**WORK INSTRUCTION**
Go to the line holding "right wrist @" in the data below and repeat it exactly, then each line after it up to and including the one holding "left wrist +". Omit pictures.

MATERIAL FOR THIS TASK below:

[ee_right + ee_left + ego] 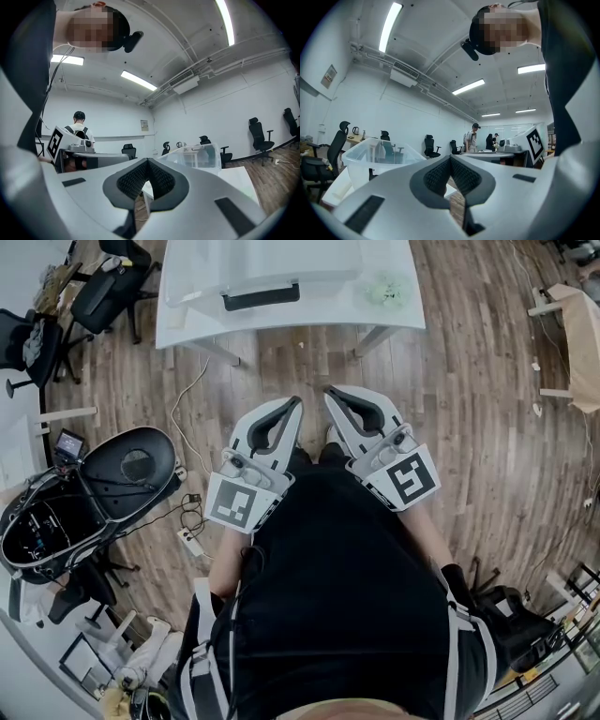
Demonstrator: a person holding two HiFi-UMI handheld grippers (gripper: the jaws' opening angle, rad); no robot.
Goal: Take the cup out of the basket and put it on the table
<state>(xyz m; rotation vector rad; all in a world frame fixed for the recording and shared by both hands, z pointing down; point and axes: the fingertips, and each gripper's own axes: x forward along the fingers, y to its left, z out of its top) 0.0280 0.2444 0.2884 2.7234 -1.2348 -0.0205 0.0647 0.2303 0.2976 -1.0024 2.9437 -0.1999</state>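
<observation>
A clear plastic basket [267, 268] with a dark handle stands on the white table [187, 320] at the top of the head view. No cup can be made out in it. My left gripper [296, 401] and right gripper [330, 392] are held side by side close to the person's body, over the wooden floor, well short of the table. Both point toward the table with their jaws shut and nothing between them. The basket [377, 159] appears low and left past the shut tips in the left gripper view. It sits to the right as the basket [199, 157] in the right gripper view.
A small pale green object [387, 292] lies on the table right of the basket. Office chairs [108, 287] stand at the far left. A black round device [131, 465] with cables and a power strip [190, 540] lie on the floor to the left. People [474, 138] stand far off.
</observation>
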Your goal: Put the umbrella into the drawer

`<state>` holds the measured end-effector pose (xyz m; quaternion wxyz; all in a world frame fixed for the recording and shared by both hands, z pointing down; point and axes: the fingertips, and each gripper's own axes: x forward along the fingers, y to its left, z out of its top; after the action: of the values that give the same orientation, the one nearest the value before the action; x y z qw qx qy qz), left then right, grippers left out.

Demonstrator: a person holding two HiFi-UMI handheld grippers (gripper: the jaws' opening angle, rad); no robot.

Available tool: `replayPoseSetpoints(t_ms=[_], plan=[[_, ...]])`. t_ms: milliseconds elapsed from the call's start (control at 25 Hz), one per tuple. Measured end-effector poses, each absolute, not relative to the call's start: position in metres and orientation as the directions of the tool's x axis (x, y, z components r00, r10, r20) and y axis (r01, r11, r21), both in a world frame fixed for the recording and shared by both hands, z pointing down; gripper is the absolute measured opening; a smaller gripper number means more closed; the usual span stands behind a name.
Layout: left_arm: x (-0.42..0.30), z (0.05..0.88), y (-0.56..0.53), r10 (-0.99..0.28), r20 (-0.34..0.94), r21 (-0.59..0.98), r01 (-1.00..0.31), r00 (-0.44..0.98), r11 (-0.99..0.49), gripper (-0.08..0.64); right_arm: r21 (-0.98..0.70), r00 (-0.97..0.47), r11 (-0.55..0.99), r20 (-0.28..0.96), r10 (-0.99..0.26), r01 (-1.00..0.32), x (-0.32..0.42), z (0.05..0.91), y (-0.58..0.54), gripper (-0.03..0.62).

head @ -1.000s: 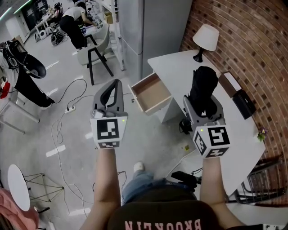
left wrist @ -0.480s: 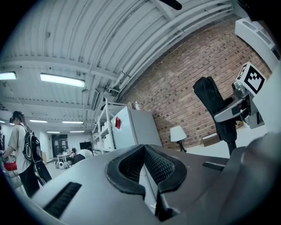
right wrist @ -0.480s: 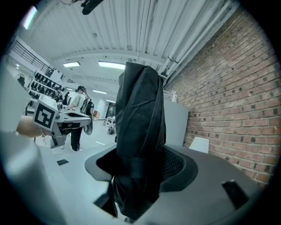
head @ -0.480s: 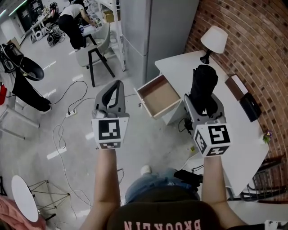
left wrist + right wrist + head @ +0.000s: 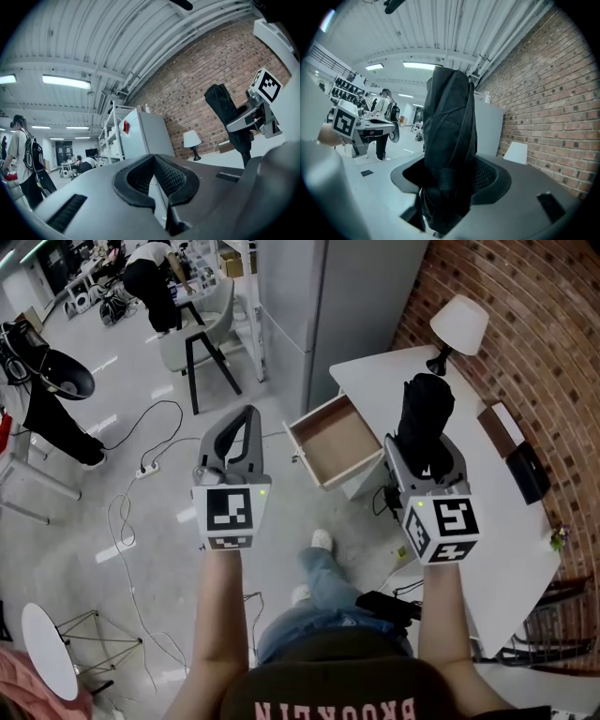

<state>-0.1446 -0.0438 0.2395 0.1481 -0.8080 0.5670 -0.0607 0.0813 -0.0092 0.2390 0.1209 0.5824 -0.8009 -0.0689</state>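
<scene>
Since half a second ago my foot [image 5: 322, 540] has stepped forward toward the open drawer [image 5: 328, 442]; both tongs kept their place.

My right gripper [image 5: 424, 454] is closed firmly on the black umbrella [image 5: 425, 413], which stands upright out of the jaws above the white desk [image 5: 506, 549]; its lower end is hidden between the pads. My left gripper [image 5: 242, 426] has its tips together and holds nothing. From it the drawer lies at 2 o'clock; from the right gripper, at 10 o'clock. One lamp [image 5: 457, 329] stands at 1 o'clock from the umbrella. At 3 o'clock the desk is cut off. Upside-down letters on my shirt [image 5: 337, 690] seem to read BROOKLYN, partly cut.
</scene>
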Motion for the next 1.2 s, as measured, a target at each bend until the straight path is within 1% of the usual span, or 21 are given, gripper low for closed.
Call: replayPoseSetpoints(t_ms=[440,720,960,1200], plan=[[-0.138,0.255,-0.121,-0.94,-0.034,-0.315,-0.897,0.339,-0.312,-0.002,0.197,-0.294,0.315,0.131,-0.947,-0.928,0.088,0.261,-0.085,0.25],[-0.125,0.253,-0.193,-0.926,-0.016,-0.324,-0.878,0.377,-0.352,-0.002,0.153,-0.261,0.279,0.128,-0.957,-0.948,0.103,0.263,-0.153,0.251],[-0.113,0.257,-0.252,-0.912,0.028,-0.348,-0.851,0.41,-0.393,-0.002,0.114,-0.231,0.247,0.141,-0.963,-0.962,0.116,0.267,-0.212,0.25],[-0.1,0.273,-0.297,-0.901,0.079,-0.35,-0.835,0.426,-0.425,-0.002,0.084,-0.237,0.255,0.184,-0.954,-0.963,0.118,0.287,-0.253,0.252]])
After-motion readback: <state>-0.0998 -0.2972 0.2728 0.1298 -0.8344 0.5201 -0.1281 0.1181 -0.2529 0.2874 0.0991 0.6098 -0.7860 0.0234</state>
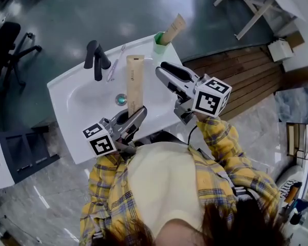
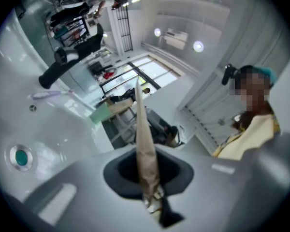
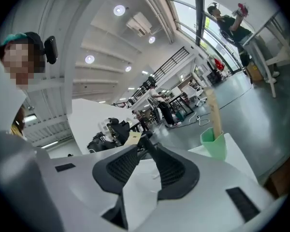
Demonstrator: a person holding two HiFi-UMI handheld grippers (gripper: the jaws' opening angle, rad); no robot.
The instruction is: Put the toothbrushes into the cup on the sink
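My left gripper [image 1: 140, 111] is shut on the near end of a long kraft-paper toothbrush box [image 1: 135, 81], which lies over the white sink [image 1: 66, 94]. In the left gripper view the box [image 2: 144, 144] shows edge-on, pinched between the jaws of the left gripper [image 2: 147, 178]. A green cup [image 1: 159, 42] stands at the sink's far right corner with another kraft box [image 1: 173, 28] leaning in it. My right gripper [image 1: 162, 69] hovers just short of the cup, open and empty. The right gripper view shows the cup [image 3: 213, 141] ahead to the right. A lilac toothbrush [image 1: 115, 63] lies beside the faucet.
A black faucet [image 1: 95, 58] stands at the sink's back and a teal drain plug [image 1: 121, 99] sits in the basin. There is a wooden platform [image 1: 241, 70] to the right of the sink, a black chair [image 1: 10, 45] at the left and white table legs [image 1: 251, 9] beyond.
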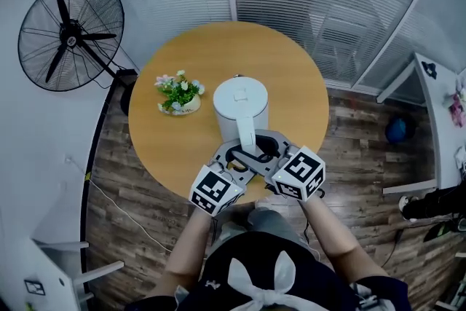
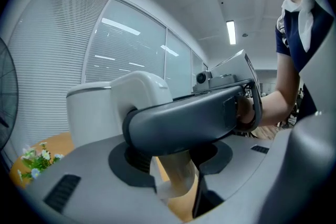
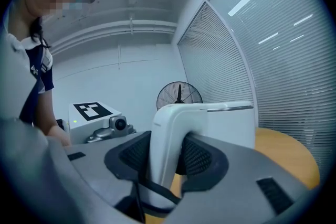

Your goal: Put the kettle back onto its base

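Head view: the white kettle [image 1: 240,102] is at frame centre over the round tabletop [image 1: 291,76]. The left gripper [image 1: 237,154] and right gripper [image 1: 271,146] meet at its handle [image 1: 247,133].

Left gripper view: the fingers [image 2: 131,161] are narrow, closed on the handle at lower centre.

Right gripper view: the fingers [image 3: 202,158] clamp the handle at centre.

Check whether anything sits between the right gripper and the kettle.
Nothing does. The right gripper is closed on the kettle at its handle. The flowers stand apart on the table.

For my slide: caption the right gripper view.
Right gripper shut on the handle of the white kettle, fan behind.
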### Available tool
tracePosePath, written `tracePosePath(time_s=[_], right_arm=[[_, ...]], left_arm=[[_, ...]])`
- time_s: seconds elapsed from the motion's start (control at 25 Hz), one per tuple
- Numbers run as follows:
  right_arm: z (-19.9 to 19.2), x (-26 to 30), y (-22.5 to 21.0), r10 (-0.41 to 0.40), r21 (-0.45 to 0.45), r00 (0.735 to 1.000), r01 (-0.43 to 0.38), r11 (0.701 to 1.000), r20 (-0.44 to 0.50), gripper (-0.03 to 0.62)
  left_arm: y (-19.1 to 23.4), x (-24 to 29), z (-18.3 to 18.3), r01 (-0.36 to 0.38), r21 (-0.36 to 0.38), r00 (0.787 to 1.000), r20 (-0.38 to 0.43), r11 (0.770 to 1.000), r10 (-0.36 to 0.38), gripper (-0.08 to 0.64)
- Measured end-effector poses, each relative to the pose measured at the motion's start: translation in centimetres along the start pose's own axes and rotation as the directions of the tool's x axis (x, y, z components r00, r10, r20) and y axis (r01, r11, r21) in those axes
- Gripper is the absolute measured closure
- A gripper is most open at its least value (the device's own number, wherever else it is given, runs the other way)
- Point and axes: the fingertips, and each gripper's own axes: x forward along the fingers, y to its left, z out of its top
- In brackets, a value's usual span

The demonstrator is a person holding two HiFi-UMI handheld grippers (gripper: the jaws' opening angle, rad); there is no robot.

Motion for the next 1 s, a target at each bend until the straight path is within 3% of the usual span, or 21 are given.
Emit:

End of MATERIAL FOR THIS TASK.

**SOLUTION TO THIS PROBLEM**
right wrist @ -0.480s: 
head @ -0.480s: 
left wrist + right wrist + head @ +0.000s: 

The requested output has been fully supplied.